Work order
Write out the data below exactly, beginning with the first line and ending once the line that has "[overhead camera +" is written.

Data extracted from a collection:
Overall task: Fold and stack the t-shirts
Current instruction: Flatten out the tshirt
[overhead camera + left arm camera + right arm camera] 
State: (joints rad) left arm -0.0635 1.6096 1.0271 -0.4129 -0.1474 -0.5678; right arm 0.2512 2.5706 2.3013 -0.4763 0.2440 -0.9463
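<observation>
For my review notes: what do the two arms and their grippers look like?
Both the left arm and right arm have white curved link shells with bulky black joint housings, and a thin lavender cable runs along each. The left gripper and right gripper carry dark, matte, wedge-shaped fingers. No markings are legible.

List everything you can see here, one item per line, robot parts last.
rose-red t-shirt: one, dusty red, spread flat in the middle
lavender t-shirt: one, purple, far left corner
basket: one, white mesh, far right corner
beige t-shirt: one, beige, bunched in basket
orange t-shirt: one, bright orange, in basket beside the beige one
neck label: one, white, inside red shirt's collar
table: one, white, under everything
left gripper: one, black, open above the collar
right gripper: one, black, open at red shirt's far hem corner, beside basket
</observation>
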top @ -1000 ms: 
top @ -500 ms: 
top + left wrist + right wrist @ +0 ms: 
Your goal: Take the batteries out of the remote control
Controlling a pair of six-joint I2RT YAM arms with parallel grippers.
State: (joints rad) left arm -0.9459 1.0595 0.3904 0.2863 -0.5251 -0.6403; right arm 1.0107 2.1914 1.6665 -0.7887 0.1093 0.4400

Completed task
Overall task: Fold and stack the t-shirts
Current instruction: Flatten out the tshirt
[overhead camera + left arm camera + right arm camera] 

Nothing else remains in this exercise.